It definitely felt like a vagina—I think the folded business is what made it. The only problem was that I kept thinking about how my mother used to make me baloney sandwiches when I was little. That sort of killed the mood. Skeeze factor: High. Baloney is universally agreed-on as the least classy meat in existence. The fact that we also combined it with the least classy style of couch black leather pushed the ickiness off the charts.
But only when my husband is not around. Its hell. I get a certain satisfaction from letting go of a gas bubble that could fill a birthday balloon, but I doubt my SO would. Kinda like if you grabbed your face cheeks and pulled them out continuously.. Not sexual just funny.
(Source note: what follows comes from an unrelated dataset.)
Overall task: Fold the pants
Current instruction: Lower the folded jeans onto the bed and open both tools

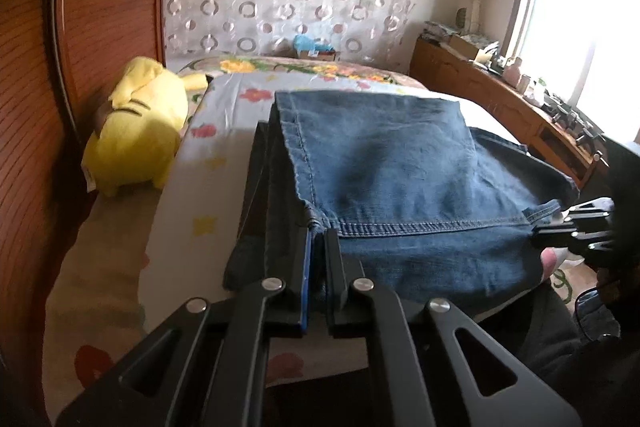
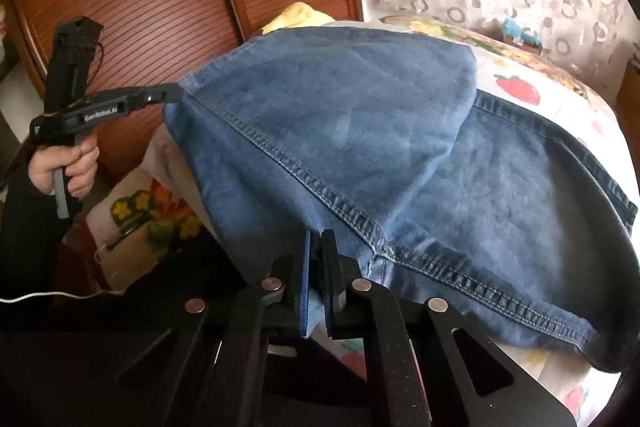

And my three chin hairs.
Here's Why Dogs Sniff Your Crotch When You're On Your Period
Adrienne is a certified dog trainer, former veterinary assistant, and the author of "Brain Training for Dogs. In the vast repertoire of dog behavior, some behaviors make us laugh, others can be quite annoying, and others simply leave us baffled. Like when dogs obsessively lick other dogs. Whenever I see it, I just can't help but wonder what on earth dogs are thinking. Whether you own an adult dog or a puppy, obsessive licking is out of the norm.
This has been weighing on my conscience for years and I hope you can help me resolve it. When I was a little kid, I was playing with my little puppy dog and somehow the dog ended up sniffing my crotch and I let him lick me there. It was an amazing experience for a 5-year-old—until Mom walked in and smacked the shit out of me for it. That was the end of it until I was bout 11 years old and then, bam, new puppy, same experience, except this time I was more careful about where and when the puppy and I played this little game. So many amazing orgasms!